HOW TO COMPLETE THIS TASK:
Each and every line of the data must appear exactly as given.

DATA EXCERPT:
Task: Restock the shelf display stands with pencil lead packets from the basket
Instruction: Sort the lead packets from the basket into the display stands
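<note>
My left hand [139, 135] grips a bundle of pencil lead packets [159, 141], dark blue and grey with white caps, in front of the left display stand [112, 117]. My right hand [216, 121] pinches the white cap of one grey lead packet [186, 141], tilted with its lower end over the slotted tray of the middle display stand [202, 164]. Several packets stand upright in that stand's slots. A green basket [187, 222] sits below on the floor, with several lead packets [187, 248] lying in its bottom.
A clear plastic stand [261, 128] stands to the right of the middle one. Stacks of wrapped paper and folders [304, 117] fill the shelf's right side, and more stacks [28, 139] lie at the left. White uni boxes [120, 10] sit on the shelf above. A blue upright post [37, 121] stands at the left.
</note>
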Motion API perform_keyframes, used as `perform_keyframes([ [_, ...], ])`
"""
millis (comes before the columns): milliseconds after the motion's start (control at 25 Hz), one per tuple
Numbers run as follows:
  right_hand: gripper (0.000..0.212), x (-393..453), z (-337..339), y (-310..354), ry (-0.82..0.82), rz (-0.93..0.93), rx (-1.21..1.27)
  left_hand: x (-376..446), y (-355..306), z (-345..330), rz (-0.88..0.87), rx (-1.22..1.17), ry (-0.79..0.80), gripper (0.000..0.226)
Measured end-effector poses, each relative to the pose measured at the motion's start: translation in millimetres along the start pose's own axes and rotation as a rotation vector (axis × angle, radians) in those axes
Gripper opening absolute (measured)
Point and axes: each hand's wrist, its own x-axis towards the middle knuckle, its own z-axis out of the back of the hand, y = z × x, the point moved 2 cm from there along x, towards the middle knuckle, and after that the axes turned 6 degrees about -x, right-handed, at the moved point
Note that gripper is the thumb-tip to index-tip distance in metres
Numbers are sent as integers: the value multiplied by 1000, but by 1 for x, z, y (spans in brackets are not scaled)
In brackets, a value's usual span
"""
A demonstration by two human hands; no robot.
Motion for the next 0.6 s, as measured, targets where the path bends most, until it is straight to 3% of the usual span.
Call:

OUTPUT FOR THIS EXERCISE:
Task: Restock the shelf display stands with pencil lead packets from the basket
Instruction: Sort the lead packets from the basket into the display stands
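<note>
My left hand [139, 135] grips a bundle of pencil lead packets [159, 141], dark blue and grey with white caps, in front of the left display stand [112, 117]. My right hand [216, 121] pinches the white cap of one grey lead packet [186, 141], tilted with its lower end over the slotted tray of the middle display stand [202, 164]. Several packets stand upright in that stand's slots. A green basket [187, 222] sits below on the floor, with several lead packets [187, 248] lying in its bottom.
A clear plastic stand [261, 128] stands to the right of the middle one. Stacks of wrapped paper and folders [304, 117] fill the shelf's right side, and more stacks [28, 139] lie at the left. White uni boxes [120, 10] sit on the shelf above. A blue upright post [37, 121] stands at the left.
</note>
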Motion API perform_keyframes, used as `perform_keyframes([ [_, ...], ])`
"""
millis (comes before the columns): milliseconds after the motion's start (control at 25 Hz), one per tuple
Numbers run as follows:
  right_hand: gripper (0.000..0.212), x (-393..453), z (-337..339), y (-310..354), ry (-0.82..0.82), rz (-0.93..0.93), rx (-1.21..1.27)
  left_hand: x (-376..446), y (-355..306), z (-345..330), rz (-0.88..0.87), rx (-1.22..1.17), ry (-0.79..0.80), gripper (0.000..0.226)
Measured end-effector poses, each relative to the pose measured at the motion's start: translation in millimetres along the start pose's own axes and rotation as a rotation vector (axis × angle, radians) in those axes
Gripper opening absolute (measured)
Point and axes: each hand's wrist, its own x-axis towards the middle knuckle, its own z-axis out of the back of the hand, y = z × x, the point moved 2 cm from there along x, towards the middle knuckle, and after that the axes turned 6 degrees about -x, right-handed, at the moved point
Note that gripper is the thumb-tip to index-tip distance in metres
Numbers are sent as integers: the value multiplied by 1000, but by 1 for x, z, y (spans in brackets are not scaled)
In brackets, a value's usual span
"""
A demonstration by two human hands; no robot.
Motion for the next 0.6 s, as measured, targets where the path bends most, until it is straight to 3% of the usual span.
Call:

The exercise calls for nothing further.